Recommended Setup for tick price time series from stock exchange

#1

Hello,

we are currently using a KairosDB and Cassandra setup to store up to 100K updates per second divided over 1M symbols. We are performing less than 10 simple queries per second mostly on last month’s data.
Our setup is currently running on a 32 Core (2x16), 256GB RAM machine.
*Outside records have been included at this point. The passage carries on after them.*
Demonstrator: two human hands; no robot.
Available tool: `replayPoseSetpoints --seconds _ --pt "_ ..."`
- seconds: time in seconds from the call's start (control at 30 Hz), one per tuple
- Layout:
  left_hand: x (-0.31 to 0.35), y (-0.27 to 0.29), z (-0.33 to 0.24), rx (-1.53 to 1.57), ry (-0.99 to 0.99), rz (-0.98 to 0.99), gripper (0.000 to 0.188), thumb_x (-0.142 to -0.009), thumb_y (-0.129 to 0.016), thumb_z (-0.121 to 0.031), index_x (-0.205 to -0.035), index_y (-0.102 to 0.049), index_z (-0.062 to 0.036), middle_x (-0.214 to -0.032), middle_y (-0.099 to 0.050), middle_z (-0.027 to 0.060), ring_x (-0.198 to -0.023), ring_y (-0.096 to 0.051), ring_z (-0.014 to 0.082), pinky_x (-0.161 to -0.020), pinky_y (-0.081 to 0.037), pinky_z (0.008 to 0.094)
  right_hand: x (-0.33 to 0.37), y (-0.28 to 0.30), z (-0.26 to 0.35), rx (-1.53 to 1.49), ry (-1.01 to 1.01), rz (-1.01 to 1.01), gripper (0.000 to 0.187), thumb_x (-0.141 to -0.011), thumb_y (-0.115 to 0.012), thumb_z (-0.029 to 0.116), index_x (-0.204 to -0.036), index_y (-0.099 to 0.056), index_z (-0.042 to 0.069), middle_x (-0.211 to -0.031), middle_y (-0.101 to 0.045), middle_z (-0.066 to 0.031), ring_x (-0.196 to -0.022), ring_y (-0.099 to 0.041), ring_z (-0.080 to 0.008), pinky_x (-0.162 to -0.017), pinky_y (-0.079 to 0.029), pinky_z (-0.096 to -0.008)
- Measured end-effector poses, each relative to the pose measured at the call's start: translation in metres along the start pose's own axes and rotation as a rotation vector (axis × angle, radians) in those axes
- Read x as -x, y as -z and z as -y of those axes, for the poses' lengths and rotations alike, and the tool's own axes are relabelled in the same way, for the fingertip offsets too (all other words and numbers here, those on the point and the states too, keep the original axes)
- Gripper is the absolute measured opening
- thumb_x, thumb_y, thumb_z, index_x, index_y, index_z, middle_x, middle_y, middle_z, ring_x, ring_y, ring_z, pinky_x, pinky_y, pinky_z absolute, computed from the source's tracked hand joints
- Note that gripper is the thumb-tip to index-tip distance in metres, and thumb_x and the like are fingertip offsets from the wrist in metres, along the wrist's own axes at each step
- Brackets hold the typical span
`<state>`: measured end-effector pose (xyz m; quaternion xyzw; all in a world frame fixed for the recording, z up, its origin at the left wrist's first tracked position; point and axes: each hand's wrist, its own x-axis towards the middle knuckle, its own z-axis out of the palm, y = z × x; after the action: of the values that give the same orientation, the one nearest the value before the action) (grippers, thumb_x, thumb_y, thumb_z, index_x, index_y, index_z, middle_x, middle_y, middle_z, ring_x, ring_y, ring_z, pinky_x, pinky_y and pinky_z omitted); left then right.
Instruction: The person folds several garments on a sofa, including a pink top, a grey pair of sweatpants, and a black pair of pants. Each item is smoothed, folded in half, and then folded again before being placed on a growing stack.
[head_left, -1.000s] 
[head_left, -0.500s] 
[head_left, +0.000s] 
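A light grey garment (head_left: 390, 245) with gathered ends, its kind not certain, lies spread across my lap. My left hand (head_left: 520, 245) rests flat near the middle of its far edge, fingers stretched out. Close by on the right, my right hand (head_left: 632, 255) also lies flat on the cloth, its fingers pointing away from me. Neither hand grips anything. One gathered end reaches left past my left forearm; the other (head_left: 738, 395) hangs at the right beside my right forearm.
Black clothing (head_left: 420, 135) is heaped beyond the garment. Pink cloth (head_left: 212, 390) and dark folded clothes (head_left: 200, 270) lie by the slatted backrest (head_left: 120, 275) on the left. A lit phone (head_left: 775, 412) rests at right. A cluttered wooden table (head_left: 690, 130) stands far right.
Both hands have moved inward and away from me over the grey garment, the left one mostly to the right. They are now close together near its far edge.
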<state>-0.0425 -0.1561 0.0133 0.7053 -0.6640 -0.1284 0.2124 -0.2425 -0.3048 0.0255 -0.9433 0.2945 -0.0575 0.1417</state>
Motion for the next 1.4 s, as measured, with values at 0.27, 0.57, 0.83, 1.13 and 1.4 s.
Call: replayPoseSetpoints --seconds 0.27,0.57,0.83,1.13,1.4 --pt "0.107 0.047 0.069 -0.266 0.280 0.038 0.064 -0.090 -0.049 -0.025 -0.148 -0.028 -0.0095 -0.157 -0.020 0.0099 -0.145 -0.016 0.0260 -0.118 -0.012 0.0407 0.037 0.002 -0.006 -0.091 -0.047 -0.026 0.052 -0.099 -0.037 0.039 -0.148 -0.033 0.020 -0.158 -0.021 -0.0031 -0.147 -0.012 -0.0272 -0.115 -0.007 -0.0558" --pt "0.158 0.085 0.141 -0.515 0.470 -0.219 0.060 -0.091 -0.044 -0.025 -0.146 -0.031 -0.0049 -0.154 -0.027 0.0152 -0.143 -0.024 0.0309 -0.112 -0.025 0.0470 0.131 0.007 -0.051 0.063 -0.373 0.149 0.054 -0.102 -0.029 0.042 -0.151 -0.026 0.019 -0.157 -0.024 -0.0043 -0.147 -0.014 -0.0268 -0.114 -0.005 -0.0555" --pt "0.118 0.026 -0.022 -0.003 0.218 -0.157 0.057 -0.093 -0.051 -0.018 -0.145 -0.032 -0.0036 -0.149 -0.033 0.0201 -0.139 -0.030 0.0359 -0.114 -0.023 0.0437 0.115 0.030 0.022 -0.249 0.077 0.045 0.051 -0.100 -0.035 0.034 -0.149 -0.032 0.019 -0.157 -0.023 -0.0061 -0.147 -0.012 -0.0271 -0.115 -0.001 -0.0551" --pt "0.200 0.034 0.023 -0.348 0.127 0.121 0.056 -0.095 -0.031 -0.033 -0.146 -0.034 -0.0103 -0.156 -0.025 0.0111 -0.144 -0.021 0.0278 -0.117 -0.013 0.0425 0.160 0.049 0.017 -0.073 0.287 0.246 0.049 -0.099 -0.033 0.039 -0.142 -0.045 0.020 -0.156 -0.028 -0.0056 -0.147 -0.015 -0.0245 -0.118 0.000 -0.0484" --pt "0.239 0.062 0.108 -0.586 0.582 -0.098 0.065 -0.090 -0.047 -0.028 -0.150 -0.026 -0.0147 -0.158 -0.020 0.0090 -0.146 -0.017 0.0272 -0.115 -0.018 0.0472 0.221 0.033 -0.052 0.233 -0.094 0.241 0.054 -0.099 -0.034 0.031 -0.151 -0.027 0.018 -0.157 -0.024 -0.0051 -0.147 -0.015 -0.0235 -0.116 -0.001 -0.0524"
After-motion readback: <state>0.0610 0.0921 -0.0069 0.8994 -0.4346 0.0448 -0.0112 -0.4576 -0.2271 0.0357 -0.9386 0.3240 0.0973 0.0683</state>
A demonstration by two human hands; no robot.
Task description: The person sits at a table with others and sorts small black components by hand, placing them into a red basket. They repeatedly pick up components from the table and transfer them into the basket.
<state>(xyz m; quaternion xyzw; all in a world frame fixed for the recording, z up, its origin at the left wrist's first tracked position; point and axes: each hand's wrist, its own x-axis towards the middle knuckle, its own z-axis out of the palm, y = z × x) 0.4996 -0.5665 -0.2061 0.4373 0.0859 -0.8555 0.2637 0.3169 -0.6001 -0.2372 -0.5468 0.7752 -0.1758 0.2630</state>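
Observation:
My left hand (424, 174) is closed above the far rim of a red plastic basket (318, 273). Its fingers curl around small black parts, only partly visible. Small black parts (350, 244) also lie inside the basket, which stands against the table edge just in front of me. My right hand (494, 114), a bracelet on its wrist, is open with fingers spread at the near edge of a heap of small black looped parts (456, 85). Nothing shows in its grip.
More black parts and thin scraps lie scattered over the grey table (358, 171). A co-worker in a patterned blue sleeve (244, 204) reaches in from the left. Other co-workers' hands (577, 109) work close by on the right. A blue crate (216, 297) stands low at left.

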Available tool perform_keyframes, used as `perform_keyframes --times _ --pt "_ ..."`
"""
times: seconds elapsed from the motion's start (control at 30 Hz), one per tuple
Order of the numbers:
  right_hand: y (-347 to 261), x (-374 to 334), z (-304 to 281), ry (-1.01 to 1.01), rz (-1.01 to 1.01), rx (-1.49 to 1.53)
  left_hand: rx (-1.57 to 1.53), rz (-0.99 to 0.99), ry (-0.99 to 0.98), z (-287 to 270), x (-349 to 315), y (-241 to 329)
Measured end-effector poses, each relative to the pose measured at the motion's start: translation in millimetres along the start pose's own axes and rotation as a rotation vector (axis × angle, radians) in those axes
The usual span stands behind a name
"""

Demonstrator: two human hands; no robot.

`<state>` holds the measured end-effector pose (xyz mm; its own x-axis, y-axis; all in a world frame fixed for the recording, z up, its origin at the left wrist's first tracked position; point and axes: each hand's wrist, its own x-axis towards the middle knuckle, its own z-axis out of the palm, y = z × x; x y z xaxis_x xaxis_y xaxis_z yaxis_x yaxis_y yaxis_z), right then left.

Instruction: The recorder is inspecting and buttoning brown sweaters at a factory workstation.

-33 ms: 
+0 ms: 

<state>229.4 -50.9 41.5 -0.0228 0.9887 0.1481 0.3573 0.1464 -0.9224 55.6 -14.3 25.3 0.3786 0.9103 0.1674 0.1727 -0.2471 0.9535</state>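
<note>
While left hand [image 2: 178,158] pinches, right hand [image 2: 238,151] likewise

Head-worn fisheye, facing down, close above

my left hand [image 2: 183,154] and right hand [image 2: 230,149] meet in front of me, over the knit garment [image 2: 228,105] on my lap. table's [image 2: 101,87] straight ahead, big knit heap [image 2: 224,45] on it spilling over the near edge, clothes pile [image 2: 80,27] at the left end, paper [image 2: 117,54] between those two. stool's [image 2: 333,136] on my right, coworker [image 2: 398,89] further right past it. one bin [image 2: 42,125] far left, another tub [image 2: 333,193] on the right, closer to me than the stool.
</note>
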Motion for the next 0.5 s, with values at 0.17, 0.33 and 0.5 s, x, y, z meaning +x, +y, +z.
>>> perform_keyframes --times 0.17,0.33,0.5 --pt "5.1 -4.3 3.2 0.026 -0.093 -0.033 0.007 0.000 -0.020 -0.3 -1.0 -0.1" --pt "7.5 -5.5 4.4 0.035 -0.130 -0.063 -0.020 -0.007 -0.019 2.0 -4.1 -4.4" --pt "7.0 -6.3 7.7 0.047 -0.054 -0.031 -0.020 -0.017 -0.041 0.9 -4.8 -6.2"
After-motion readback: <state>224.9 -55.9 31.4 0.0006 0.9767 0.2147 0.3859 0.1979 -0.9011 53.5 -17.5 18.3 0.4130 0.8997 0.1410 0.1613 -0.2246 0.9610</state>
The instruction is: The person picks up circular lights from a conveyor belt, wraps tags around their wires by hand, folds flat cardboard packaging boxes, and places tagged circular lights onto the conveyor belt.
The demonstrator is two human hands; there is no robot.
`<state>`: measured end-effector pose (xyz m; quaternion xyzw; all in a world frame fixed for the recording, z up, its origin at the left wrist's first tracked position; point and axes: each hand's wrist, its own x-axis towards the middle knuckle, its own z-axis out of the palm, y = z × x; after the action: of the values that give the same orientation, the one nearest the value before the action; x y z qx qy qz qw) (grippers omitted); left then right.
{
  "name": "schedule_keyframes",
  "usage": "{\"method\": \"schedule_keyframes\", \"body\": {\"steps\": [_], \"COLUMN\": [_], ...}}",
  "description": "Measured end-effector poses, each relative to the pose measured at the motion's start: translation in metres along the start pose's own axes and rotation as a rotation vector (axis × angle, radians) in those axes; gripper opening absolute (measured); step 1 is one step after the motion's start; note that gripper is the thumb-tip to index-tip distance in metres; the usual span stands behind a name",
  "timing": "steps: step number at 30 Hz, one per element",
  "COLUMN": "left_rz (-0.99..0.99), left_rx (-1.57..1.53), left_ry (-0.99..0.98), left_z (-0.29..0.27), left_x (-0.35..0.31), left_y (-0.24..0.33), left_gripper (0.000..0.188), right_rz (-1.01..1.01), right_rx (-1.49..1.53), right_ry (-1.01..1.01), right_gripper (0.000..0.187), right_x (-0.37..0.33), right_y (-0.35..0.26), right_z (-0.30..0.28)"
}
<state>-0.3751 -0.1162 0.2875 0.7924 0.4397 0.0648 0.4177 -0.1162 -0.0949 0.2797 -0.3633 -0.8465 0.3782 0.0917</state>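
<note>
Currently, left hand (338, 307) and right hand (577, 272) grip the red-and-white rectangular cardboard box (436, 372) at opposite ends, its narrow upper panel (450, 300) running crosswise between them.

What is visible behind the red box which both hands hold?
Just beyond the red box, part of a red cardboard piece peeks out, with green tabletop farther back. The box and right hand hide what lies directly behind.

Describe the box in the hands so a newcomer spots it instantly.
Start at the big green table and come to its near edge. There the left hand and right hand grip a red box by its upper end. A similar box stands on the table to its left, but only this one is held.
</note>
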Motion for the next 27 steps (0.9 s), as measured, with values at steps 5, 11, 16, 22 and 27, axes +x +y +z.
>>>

The main problem is the extensive storage usage of cassandra and insufficient usage of the available memory for caching.

Now, I have seen, that InfluxDB has made great progress over the last years and we are considering the migrate.

What would be the recommended setup regarding the write method and config:
Http or UDP?
Batching before sending? (batch size etc.) a 100ms delay before the data is available would be acceptable for us.
How can we use as much of the available memory as possible, to reduce the latency of our queries?

Regarding the data layout: Currently, we use the symbol identifier as “measurement” or metric and tags to identify whether it is a bid, ask or last price and the stock exchange it is coming from.
Is this a recommended way to setup the data for about 1M symbols and about 5 different stock exchanges?

Your help is highly appreciated!

Regards,
Michael

1 Like
#2

@MichaelV

We are performing less than 10 simple queries per second mostly on last month’s data.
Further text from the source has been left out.